The method of the homogeneous exons mutation index of detection EGFR allele 19
Technical field
The present invention relates to the exons mutation index detection technique field of EGFR allele 19, and in particular to a kind of homogeneous inspection The method for surveying the exons mutation index of EGFR allele 19.
Background technology
Allelic variation is the change for controlling certain character gene in cell in pair of homologous chromosome double-stranded DNA same position It is different.In genes of individuals group, allelic variation and wild type exist simultaneously, mutually restriction balance, joint effect gene expression and Function, influences biological respinse, determines that cell lapses to property isophenous;There is heterogeneous and dosage effect in individual internal allelic variation Should, Different Individual is different from the relative populations level of wild type in different phase allelic variation, and make a variation relative populations level Change directly affects gene function and expression.The Varia nt in exon of EGFR allele 19 exists simultaneously with wild type, interacts, Together decide on cell EGFR targeted drugs reactivity phenotype.The extron E746-A750's of Different Individual EGFR allele 19 lacks Mistake mutation content difference is larger, and the ratio of the Varia nt in exon type of EGFR allele in genome 19 and wild type is phase by we Quantity levels are named as with the exons mutation index of EGFR allele 19, it is individual compared with the change of the extron of EGFR allele 19 Special-shaped other and absolute quantity is related to drug responsiveness higher degree, more sensitive special, the more scientific accurate, molecule of criterion and quantity Mark.Therefore the extron wild type of EGFR allele 19 and saltant type relative amount in individuality:The extron of EGFR allele 19 Mutation index is more fully EGFR targeting medicine drug efficacy prediction indexs.But currently available technology or only detection EGFR allele 19 Exons mutation only detects its absolute magnitude, and does not detect the extron wild type of EGFR allele 19 and contain with the relative of saltant type Amount ratio, because detection object is unilateral, testing result is by factor shadows such as materials genetic mutation heterogeneity, method of drawing material, quantity positions Ring, application value is low;Or detection method is cumbersome poorly efficient, not standardized.

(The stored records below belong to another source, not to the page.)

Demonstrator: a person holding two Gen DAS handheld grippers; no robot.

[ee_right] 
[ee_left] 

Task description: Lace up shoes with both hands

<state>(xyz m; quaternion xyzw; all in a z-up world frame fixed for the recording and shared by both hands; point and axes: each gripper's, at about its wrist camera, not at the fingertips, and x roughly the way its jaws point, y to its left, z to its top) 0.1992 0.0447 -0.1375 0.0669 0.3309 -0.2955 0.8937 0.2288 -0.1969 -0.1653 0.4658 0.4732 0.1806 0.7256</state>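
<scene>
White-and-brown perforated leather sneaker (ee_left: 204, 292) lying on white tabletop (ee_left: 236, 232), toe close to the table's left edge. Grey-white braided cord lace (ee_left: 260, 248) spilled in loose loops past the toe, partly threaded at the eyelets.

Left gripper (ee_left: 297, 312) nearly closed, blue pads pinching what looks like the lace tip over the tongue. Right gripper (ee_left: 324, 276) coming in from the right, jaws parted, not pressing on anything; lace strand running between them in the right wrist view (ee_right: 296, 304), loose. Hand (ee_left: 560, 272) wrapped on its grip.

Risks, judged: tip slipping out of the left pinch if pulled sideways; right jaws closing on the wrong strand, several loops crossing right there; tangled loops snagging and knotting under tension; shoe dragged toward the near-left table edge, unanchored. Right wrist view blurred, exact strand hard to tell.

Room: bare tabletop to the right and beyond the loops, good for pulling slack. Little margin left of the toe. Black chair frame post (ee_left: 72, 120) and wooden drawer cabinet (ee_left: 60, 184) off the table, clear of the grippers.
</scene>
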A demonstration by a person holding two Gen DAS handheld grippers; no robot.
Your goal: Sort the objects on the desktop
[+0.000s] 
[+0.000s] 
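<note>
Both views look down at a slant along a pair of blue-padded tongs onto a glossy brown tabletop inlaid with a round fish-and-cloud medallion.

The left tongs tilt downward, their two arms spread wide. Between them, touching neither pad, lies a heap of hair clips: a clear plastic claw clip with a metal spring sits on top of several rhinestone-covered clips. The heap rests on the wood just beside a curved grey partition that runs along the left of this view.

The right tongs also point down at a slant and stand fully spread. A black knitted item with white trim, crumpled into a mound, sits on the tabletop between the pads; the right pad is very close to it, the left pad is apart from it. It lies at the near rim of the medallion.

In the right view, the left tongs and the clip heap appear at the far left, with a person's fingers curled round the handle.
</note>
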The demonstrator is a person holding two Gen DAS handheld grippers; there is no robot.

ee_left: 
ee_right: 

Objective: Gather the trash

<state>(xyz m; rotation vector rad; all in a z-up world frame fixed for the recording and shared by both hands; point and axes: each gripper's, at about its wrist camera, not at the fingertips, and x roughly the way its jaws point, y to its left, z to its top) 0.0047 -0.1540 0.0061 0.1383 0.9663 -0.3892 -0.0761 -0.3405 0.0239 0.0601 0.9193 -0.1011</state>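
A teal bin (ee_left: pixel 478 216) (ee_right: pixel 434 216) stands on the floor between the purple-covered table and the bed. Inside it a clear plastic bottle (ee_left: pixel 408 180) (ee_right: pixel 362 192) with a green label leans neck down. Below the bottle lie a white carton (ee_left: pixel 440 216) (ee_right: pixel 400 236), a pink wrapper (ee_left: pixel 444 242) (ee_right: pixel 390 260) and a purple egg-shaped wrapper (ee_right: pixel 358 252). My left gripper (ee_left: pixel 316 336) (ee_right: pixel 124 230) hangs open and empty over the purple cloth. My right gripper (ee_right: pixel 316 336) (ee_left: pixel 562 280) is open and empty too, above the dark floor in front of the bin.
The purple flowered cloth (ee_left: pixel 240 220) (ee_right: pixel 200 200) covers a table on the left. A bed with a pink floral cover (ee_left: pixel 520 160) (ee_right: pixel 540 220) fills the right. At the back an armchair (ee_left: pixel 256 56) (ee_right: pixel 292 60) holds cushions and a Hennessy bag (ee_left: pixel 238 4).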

The content of the invention
The exons mutation index of EGFR allele 19 is homogeneously detected it is an object of the invention to provide a kind of fluorescence polarization Method, is the extron wild type of EGFR allele 19 and saltant type content for the exons mutation index of EGFR allele 19 The detection of ratio, overcomes the unilateral of prior art presence, high cost, complex operation step, the problem of easily pollution.
The technical solution adopted in the present invention is:
The method of the homogeneous exons mutation index of detection EGFR allele 19, it is characterised in that:
Agents useful for same includes:
MgCl2, 10 × PCR reaction buffers, the extron DNA primer of dNTPs, EGFR allele 19, EGFR equipotential bases Because of 19 extron E746-A750, the FAM label probes of the 15bp deletion mutations DNA of 2236 to 2250 bit bases, EGFR equipotential bases Because of 19 extron E746-A750, the R110 label probes of the 15bp wild types DNA of 2236 to 2250 bit bases, template:It is to be detected Sample DNA, negative control standard items are outer aobvious pGEM-T-easy empty carriers, positive control standard items i.e. EGFR allele 19 The mixture of sub- wild type reference standards and 19 exons mutation type reference standards, concentration is 1000 copies/ml;
Reagent is expanded respectively, the detection of FAM and R110 fluorescence polarization values is then carried out respectively to amplified production, sun Property reference standards FAM and R110 fluorescence polarization value is respectively greater than negative control standard items FAM and R110 fluorescence polarization value 30mp Below it is high with the difference of positive and negative reference standards according to detected sample FAM and R110 fluorescence polarization value then to expand successfully Low change and the exons mutation index of EGFR allele 19 of ratio interpretation detected sample.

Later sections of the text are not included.